### Work request
Look below for the lines from the one with "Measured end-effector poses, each" to the one with "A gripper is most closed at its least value", and copy exactly those lines, both ends included.

#####

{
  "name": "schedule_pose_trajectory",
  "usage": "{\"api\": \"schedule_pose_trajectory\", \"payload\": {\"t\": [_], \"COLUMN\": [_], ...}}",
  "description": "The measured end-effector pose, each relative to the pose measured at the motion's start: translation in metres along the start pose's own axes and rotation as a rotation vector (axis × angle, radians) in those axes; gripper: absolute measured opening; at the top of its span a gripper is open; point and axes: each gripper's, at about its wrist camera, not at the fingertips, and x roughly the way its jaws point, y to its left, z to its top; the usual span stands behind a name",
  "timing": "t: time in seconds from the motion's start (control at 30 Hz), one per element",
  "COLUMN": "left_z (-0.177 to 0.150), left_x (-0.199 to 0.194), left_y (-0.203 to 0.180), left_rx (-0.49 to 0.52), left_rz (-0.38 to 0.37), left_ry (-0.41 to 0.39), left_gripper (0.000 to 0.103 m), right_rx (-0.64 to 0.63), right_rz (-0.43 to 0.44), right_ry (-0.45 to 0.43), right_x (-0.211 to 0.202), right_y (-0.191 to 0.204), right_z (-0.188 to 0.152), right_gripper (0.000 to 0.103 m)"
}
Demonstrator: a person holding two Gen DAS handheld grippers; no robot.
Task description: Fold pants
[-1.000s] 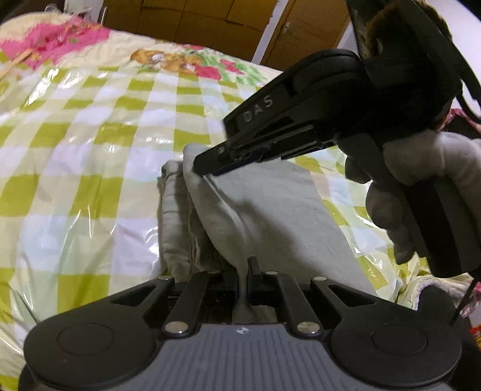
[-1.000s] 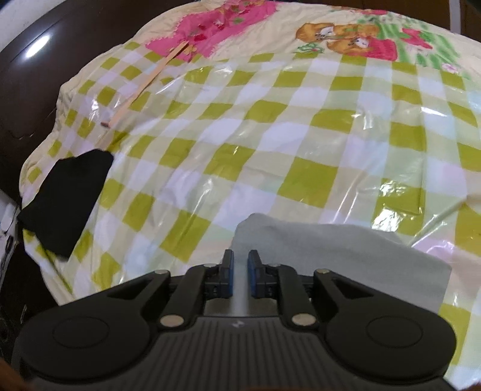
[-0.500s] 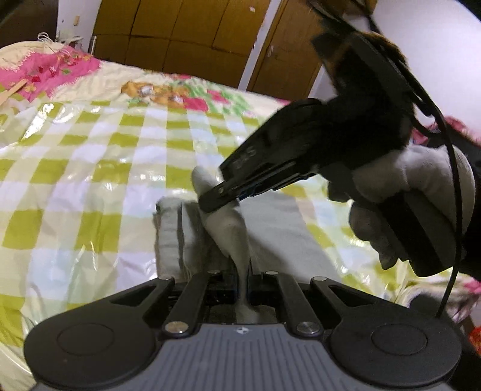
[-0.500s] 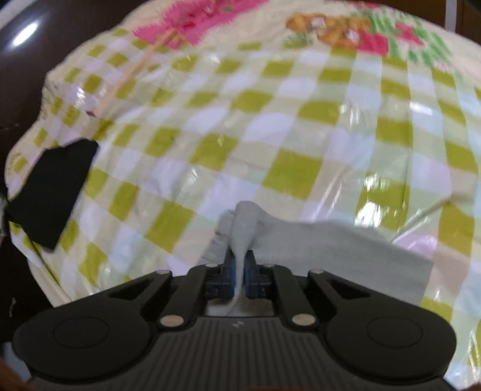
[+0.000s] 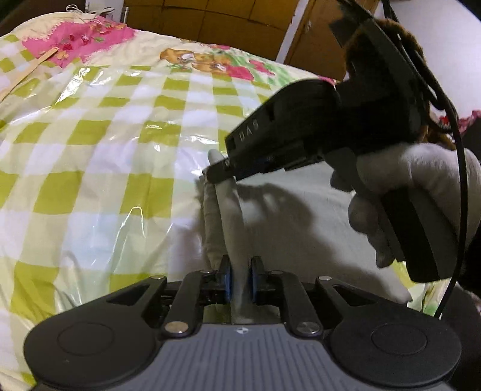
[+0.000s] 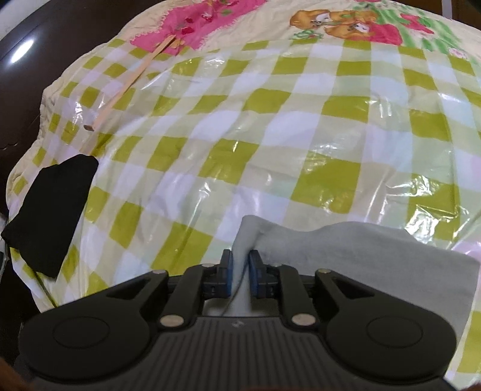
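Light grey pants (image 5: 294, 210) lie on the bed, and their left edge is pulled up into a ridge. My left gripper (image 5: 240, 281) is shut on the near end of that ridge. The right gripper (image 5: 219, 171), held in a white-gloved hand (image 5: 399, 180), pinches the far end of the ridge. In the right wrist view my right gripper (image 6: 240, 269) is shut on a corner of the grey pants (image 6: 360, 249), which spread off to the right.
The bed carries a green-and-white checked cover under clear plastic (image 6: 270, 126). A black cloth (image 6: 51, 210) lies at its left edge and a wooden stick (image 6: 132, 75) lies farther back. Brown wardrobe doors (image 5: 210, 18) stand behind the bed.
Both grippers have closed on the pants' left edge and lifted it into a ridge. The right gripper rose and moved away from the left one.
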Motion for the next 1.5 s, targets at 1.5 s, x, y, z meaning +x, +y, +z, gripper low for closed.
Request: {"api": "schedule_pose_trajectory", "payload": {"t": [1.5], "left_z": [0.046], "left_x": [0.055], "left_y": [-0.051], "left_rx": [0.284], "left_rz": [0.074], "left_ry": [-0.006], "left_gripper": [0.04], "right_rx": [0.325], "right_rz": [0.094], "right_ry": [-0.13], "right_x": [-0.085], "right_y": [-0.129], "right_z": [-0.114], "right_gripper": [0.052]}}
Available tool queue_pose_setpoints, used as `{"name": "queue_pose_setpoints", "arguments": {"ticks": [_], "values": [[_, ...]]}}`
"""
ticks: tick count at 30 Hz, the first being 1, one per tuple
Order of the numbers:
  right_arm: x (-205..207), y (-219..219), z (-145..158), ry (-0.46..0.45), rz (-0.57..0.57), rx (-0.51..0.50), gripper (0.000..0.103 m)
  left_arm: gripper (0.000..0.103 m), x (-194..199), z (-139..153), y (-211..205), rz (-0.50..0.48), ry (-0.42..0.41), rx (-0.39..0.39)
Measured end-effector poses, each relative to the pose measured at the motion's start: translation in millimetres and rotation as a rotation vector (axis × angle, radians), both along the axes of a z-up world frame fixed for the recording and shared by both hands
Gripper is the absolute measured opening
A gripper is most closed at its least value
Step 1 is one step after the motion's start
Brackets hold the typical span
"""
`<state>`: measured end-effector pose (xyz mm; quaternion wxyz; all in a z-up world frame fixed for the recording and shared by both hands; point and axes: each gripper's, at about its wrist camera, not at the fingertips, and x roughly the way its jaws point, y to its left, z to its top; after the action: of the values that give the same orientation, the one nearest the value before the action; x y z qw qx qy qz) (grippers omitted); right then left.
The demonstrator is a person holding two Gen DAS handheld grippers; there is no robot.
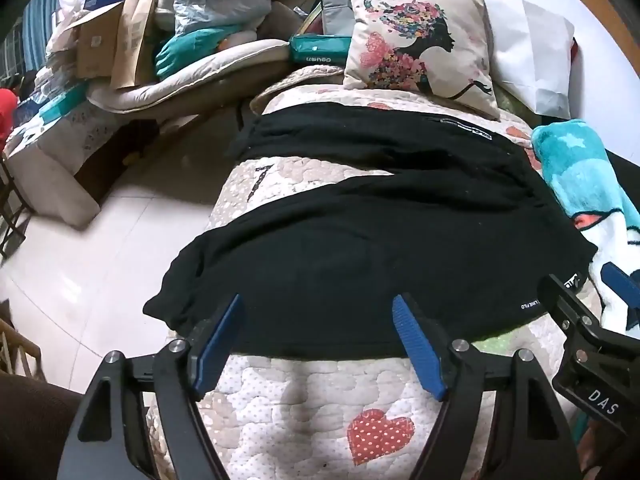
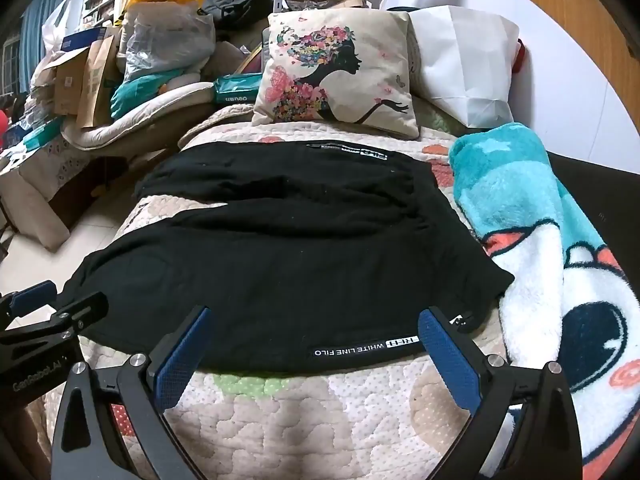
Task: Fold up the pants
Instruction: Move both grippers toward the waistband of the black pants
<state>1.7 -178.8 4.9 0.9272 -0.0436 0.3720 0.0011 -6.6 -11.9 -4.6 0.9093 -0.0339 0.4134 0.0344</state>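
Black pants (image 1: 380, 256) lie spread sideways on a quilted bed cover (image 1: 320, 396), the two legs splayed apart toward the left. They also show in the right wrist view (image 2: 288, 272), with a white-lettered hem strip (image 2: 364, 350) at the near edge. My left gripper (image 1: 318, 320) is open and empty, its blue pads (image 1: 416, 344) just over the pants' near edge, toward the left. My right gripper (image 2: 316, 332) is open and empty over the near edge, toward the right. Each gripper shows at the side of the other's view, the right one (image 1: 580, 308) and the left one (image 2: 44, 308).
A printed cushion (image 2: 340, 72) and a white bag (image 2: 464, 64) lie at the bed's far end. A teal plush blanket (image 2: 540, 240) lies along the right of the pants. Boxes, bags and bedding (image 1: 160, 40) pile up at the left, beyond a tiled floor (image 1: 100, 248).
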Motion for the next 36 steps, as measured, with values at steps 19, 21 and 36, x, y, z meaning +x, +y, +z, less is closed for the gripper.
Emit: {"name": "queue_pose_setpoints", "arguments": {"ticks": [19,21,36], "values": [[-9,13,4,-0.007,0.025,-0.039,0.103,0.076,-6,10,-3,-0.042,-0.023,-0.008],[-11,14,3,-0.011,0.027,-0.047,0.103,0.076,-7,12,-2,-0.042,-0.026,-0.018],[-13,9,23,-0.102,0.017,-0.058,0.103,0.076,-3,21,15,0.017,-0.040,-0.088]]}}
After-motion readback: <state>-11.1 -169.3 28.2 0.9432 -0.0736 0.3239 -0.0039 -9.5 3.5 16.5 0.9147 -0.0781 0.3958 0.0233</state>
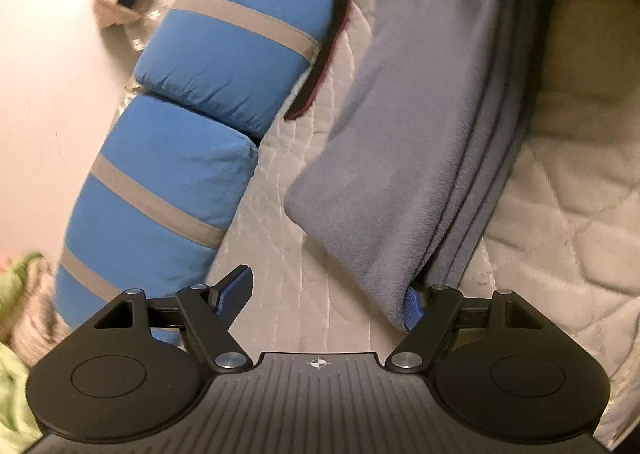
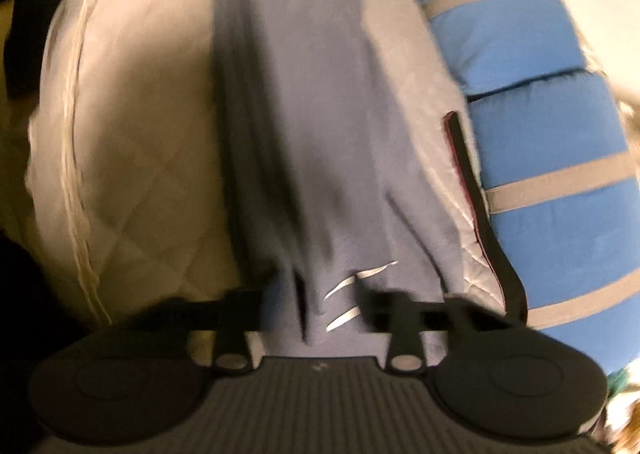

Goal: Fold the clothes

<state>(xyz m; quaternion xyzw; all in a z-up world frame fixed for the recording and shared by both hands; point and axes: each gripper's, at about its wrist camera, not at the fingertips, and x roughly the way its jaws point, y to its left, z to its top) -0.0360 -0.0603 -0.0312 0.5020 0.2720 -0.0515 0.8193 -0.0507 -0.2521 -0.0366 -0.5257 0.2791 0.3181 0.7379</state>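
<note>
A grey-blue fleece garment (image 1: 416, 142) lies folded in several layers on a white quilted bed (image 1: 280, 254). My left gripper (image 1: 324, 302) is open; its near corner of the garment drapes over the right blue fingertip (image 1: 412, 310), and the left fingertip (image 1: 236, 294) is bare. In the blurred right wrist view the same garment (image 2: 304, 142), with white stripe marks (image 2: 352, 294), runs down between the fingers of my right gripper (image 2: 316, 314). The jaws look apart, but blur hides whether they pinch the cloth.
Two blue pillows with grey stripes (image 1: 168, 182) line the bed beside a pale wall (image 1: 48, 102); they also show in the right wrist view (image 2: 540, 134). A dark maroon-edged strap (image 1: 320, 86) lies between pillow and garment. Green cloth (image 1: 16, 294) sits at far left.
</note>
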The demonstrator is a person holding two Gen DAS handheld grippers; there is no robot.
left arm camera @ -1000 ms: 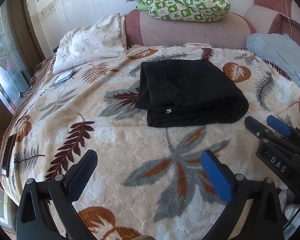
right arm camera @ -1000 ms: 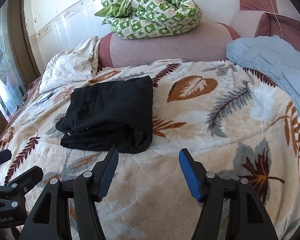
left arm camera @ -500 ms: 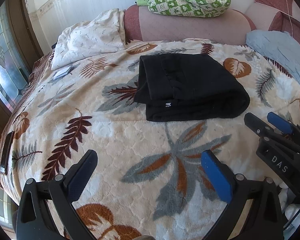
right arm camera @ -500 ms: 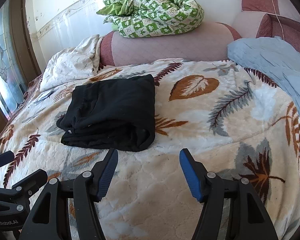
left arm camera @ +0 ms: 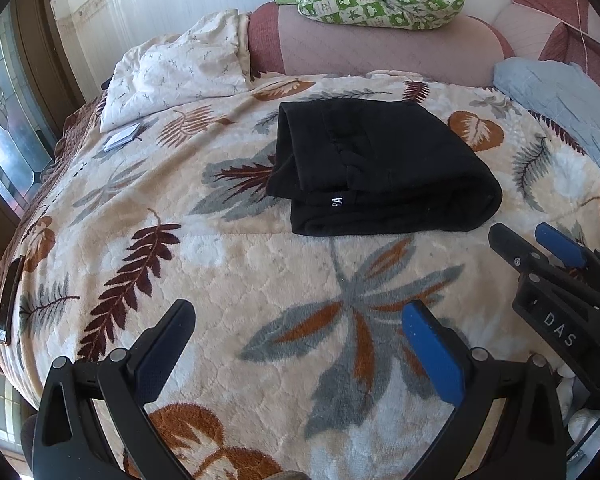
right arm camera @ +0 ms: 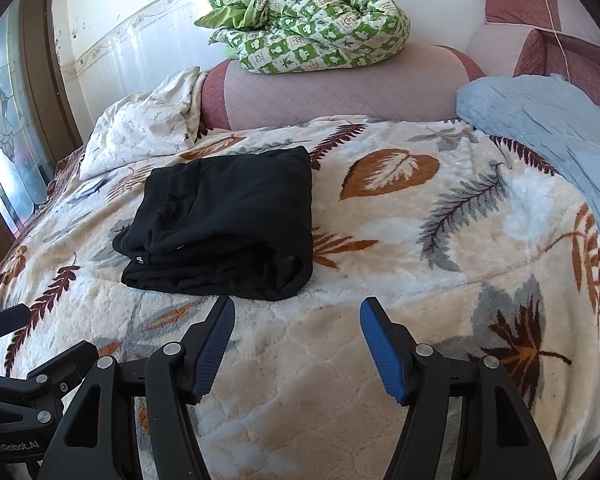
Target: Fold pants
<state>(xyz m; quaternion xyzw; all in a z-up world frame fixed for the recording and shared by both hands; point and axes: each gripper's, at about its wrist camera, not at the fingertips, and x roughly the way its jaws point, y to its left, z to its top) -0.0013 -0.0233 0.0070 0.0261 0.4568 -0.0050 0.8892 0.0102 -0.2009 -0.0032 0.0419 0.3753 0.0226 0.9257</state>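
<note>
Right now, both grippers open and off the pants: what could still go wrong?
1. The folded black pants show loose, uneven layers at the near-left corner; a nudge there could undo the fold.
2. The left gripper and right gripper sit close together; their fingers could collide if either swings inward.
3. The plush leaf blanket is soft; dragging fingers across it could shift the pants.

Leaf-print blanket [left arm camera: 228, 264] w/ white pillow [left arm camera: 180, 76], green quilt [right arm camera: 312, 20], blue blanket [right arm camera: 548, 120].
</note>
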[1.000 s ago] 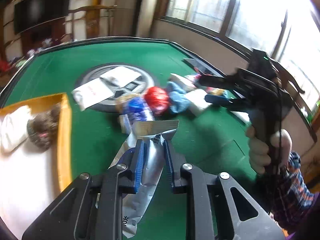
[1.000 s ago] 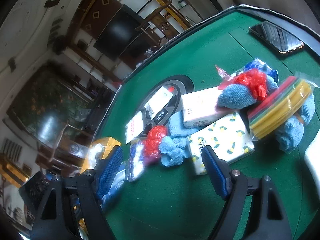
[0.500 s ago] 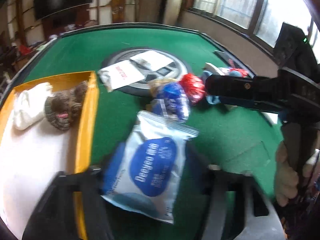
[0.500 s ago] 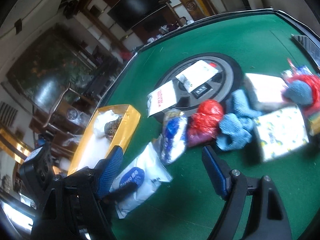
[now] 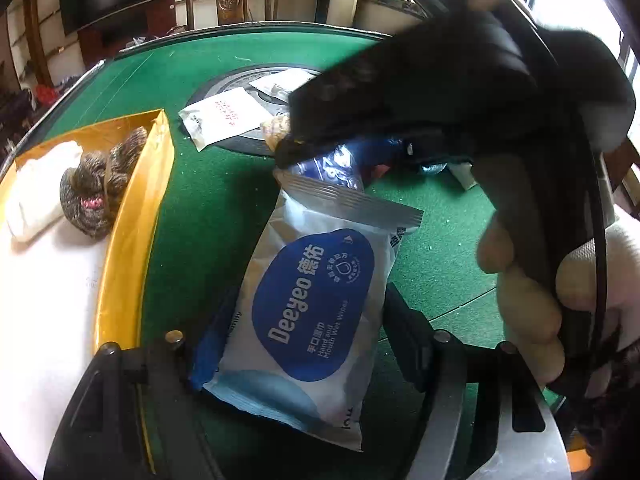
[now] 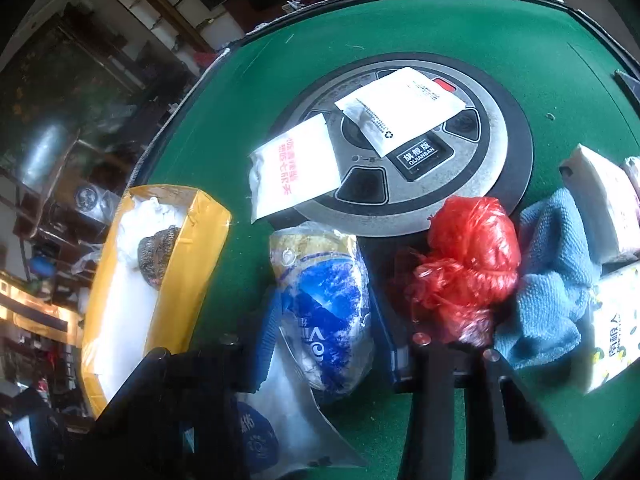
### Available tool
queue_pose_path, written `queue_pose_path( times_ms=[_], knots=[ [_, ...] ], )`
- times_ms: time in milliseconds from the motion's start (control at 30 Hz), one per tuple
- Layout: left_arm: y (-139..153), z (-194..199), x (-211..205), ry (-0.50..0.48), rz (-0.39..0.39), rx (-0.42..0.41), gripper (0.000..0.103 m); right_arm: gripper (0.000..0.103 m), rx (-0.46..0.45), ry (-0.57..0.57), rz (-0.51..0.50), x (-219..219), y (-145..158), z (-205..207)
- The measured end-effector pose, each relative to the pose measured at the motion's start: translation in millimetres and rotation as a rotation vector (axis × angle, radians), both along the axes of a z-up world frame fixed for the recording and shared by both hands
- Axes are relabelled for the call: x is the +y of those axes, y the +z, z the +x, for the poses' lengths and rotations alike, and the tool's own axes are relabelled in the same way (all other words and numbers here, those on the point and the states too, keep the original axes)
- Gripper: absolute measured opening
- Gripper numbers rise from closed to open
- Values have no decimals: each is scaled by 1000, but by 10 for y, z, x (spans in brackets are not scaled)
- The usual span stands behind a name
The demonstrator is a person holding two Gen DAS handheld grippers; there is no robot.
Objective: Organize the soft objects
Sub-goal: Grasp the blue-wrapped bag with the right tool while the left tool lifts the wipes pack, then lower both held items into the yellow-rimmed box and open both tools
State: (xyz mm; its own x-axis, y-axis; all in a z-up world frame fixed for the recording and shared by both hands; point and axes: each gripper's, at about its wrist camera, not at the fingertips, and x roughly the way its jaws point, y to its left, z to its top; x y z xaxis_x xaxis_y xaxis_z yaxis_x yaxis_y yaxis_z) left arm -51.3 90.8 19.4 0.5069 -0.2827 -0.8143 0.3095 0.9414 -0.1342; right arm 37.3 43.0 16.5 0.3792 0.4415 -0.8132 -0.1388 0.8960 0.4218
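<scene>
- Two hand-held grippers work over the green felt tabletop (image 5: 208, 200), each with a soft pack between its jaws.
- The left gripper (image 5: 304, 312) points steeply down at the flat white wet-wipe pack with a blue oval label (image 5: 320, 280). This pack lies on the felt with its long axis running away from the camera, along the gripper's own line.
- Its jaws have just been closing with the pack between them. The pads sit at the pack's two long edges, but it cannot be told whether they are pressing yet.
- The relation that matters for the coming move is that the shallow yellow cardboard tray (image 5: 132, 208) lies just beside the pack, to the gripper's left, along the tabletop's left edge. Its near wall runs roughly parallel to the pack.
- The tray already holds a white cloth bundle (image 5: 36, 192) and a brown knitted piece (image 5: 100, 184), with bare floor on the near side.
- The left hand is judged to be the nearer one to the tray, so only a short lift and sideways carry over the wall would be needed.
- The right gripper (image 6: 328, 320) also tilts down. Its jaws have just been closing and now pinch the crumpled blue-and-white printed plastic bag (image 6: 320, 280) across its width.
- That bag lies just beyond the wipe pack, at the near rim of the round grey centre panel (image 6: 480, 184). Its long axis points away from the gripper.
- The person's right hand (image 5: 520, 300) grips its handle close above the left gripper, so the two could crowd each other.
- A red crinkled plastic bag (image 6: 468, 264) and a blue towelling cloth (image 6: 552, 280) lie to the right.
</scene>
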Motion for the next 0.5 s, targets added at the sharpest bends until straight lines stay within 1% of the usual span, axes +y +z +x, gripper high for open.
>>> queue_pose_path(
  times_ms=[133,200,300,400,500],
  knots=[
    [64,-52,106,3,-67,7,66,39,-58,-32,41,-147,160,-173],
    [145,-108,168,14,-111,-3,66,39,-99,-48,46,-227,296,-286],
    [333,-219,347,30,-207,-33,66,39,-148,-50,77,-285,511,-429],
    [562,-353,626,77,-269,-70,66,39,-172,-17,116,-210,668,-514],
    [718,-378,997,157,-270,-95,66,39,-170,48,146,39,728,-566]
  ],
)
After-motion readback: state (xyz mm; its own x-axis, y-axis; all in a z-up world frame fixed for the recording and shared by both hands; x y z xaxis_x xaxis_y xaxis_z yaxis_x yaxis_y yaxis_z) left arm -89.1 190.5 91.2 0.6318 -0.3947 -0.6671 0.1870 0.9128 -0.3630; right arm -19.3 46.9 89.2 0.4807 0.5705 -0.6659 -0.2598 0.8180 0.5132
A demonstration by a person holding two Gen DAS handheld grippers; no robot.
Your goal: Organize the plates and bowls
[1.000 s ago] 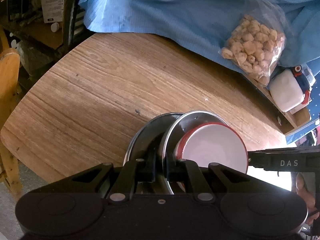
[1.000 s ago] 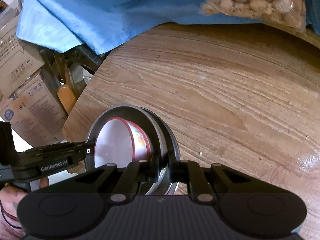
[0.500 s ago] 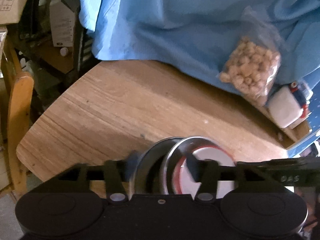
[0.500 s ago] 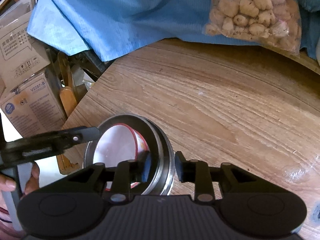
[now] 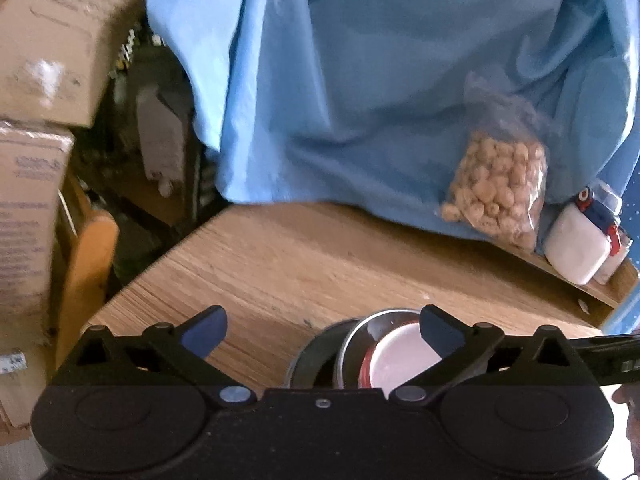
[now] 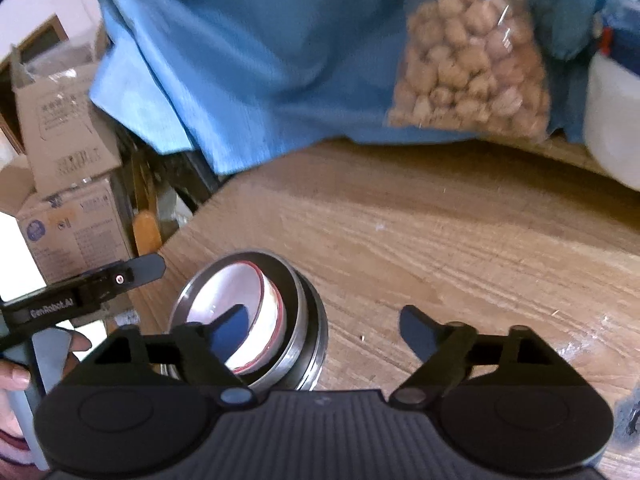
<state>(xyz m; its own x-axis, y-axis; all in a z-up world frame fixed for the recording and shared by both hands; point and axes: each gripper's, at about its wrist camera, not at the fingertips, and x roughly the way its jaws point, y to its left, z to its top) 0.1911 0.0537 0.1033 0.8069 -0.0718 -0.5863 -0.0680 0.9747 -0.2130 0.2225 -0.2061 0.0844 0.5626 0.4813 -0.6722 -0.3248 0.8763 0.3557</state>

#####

### Answer box
Measured end-effector poses, each relative to the pose measured at the motion's start: translation in millimetres and rotation as a rotation vector (axis × angle, radians), both along the axes of a z-up world frame fixed for the recording and shared by both hands
Gripper is the absolute measured opening
A gripper is most closed at its least value

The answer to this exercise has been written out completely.